Hemispheric asymmetries and seasonality of mean age of air in the lower stratosphere: Deep versus shallow branch of the Brewer‐Dobson circulation

Based on multiannual simulations with the Chemical Lagrangian Model of the Stratosphere, (CLaMS) driven by ECMWF ERA‐Interim reanalysis, we discuss hemispheric asymmetries and the seasonality of the mean age of air (AoA) in the lower stratosphere. First, the planetary wave forcing of the Brewer‐Dobson circulation is quantified in terms of Eliassen Palm flux divergence calculated by using the isentropic coordinate θ . While the forcing of the deep branch at θ = 1000 K (around 10 hPa) has a clear maximum in each hemisphere during the respective winter, the shallow branch of the Brewer‐Dobson circulation, i.e., between 100 and 70 hPa (380 < θ < 420 K), shows almost opposite seasonality in both hemispheres with a pronounced minimum between June and September in the Southern Hemisphere. Second, we decompose the time‐tendency of AoA into the contributions of the residual circulation and of eddy mixing by analyzing the zonally averaged tracer continuity equation. In the tropical lower stratosphere between ±30°, the air becomes younger during boreal winter and older during boreal summer.
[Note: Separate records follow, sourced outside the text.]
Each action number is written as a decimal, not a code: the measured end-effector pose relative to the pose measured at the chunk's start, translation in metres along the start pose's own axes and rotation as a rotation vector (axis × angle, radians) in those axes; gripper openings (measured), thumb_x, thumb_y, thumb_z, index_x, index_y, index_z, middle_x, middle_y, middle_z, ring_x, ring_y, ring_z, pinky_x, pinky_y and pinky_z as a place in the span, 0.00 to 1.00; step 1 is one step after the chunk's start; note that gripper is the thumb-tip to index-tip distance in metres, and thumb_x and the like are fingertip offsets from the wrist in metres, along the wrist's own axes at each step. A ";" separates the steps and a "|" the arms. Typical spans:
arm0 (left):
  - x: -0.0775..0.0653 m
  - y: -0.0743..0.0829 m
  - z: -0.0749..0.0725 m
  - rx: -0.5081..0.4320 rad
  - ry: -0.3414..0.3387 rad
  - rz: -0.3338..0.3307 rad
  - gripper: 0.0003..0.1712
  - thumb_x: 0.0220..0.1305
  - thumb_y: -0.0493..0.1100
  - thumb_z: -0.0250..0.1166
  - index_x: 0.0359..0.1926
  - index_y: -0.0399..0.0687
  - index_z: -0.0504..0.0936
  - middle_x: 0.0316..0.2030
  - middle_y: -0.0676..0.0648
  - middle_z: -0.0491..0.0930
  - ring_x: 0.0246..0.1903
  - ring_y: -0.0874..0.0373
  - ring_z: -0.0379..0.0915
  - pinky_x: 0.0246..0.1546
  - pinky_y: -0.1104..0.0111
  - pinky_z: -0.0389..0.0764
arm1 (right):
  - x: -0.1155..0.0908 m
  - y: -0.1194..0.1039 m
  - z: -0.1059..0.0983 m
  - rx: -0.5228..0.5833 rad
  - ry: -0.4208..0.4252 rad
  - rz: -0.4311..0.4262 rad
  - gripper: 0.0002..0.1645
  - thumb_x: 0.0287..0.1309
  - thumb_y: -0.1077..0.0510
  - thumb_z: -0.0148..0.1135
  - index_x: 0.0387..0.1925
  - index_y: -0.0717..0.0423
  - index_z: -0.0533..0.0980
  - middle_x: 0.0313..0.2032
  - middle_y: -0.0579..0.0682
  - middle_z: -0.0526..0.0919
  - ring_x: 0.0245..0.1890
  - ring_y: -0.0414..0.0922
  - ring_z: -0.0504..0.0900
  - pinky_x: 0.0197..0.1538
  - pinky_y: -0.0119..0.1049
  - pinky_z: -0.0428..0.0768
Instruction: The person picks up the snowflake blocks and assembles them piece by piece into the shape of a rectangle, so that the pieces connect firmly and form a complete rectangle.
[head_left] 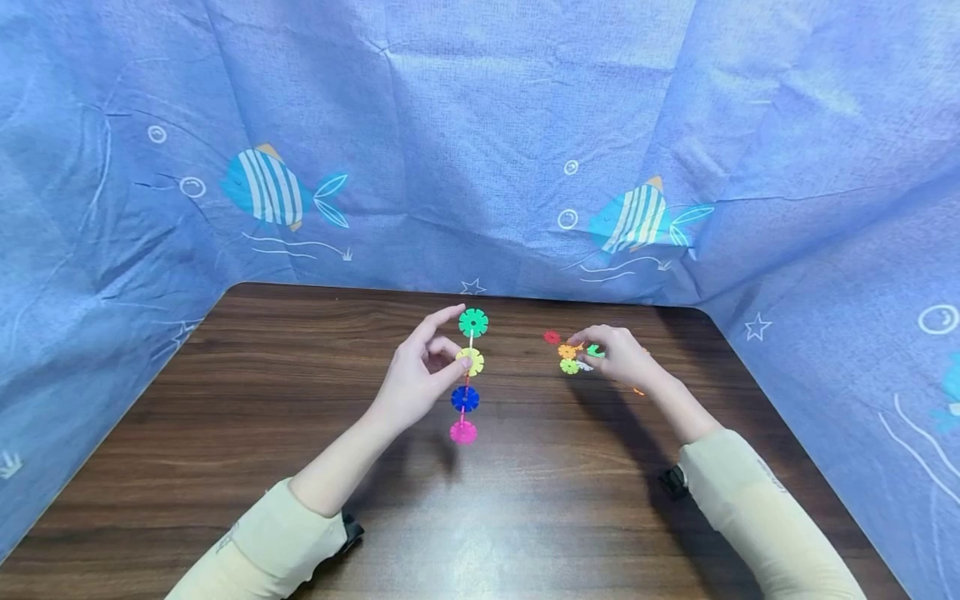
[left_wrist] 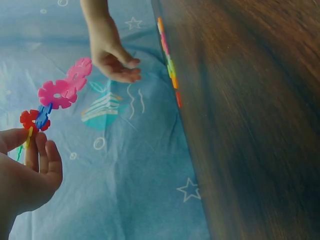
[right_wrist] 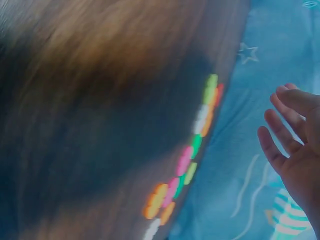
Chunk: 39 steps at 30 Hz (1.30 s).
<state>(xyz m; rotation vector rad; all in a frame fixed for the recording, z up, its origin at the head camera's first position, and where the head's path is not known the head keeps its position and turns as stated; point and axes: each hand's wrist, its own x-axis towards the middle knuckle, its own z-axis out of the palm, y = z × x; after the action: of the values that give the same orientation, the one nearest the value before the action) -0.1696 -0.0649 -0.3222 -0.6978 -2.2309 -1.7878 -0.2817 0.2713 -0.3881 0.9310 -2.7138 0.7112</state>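
We see the left hand (head_left: 411, 377) pinching the disc chain (head_left: 465, 399) by its yellow piece (head_left: 476, 364) above the table (head_left: 285, 375) — to steady it mid-length, we judge — while the right hand (head_left: 619, 354), fingers apart, hovers over the loose discs (head_left: 568, 367).

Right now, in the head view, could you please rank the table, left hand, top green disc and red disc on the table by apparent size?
1. Table
2. Left hand
3. Top green disc
4. Red disc on the table

Nearness may exaggerate the last gap.
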 end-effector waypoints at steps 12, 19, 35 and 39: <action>0.001 -0.002 0.001 -0.023 -0.007 -0.005 0.36 0.56 0.26 0.63 0.65 0.43 0.64 0.27 0.36 0.81 0.27 0.48 0.76 0.30 0.73 0.75 | 0.011 0.027 0.025 -0.009 -0.177 0.025 0.20 0.46 0.73 0.65 0.44 0.59 0.81 0.44 0.55 0.84 0.52 0.55 0.78 0.45 0.46 0.75; 0.001 -0.001 0.001 -0.031 0.002 -0.010 0.35 0.56 0.27 0.63 0.65 0.42 0.65 0.27 0.36 0.81 0.28 0.37 0.77 0.30 0.72 0.77 | 0.014 0.033 0.030 -0.005 -0.235 0.017 0.20 0.46 0.72 0.66 0.43 0.59 0.82 0.42 0.52 0.85 0.45 0.49 0.81 0.43 0.44 0.77; 0.002 -0.010 0.002 -0.063 -0.002 0.040 0.38 0.56 0.26 0.63 0.67 0.44 0.62 0.26 0.36 0.81 0.27 0.50 0.78 0.30 0.72 0.77 | 0.014 0.031 0.029 -0.005 -0.180 -0.038 0.20 0.38 0.72 0.73 0.38 0.60 0.81 0.37 0.50 0.80 0.34 0.45 0.76 0.34 0.36 0.76; 0.004 -0.025 0.001 -0.071 0.017 0.051 0.38 0.57 0.28 0.64 0.67 0.51 0.63 0.26 0.39 0.81 0.26 0.57 0.78 0.31 0.72 0.77 | 0.012 0.027 0.029 -0.010 -0.144 -0.022 0.20 0.37 0.71 0.73 0.38 0.60 0.80 0.34 0.50 0.81 0.33 0.44 0.77 0.34 0.37 0.77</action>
<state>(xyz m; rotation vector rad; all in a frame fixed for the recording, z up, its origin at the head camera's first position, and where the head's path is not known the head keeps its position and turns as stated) -0.1848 -0.0665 -0.3420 -0.7429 -2.1286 -1.8497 -0.3086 0.2692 -0.4195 1.0461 -2.8230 0.6489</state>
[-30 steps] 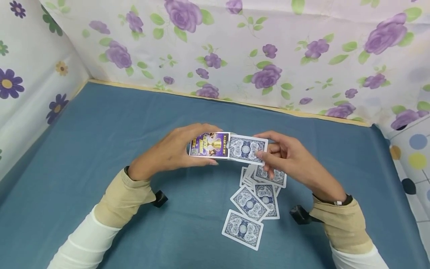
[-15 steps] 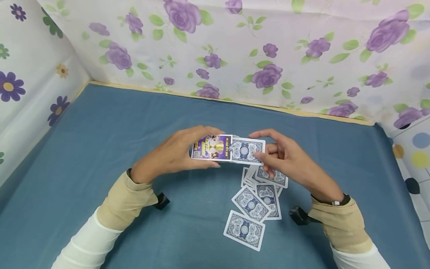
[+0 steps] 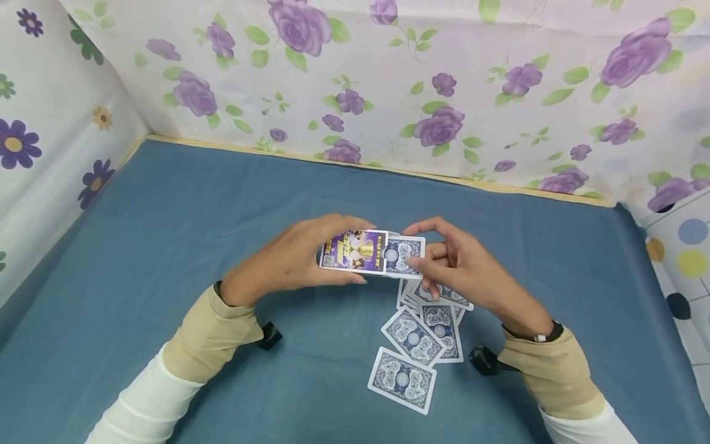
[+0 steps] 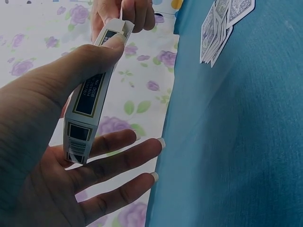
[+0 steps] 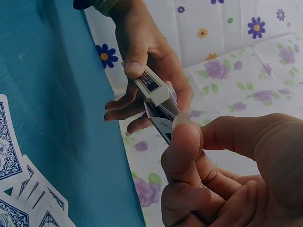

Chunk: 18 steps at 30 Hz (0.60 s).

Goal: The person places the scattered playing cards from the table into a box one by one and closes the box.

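Observation:
My left hand (image 3: pixel 296 256) grips a purple playing card box (image 3: pixel 355 251) by its long edges, thumb on the near side. Its narrow side and barcoded end show in the left wrist view. Out of the box's right end sticks a blue-backed playing card (image 3: pixel 398 254), partly inside. My right hand (image 3: pixel 463 262) pinches this card between thumb and fingers at its outer end. In the right wrist view the box's flaps (image 5: pixel 163 125) stand open around the card. Whether one card or more is pinched I cannot tell.
Below the hands, several blue-backed cards (image 3: pixel 413 336) lie face down in a loose overlapping spread, one (image 3: pixel 402 379) nearest me. They rest on a blue cloth (image 3: pixel 222 185). Flowered sheets (image 3: pixel 388 80) hang behind and at the left.
The card has slid leftward, deeper into the box, with my right hand following it. My left hand and the box have shifted slightly right and nearer to me. The spread cards stay put.

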Available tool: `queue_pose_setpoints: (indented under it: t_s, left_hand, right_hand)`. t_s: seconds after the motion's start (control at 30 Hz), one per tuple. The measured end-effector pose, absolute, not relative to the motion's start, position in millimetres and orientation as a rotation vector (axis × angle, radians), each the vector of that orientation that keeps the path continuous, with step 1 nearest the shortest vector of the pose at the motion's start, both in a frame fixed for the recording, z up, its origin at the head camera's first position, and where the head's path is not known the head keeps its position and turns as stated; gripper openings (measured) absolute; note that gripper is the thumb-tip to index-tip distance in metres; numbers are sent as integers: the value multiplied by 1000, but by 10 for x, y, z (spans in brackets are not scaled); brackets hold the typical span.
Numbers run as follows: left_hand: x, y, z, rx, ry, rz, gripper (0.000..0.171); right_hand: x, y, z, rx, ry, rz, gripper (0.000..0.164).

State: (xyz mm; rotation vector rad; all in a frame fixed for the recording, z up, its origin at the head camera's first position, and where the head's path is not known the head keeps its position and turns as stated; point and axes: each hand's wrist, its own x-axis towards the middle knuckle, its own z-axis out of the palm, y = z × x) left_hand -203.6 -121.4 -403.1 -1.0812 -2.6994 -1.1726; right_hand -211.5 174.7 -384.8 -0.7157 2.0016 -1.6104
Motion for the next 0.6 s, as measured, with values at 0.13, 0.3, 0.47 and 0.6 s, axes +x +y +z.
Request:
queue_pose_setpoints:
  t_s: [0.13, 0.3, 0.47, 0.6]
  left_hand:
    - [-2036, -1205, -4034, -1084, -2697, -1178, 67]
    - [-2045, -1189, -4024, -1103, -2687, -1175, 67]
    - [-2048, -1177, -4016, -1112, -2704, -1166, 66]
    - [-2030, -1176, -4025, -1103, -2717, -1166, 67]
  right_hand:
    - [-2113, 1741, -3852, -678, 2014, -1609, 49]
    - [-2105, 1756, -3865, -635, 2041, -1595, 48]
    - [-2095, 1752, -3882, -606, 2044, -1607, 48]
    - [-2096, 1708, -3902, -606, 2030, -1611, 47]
During boreal winter, the decrease of AoA due to tropical upwelling outweighs aging by isentropic mixing. In contrast, weaker isentropic mixing outweighs an even weaker upwelling in boreal summer and fall making the air older during these seasons. Poleward of 60°, the deep branch locally increases AoA and eddy mixing locally decreases AoA with the strongest net decrease during spring. Eddy mixing in the Northern Hemisphere outweighs that in the Southern Hemisphere throughout the year.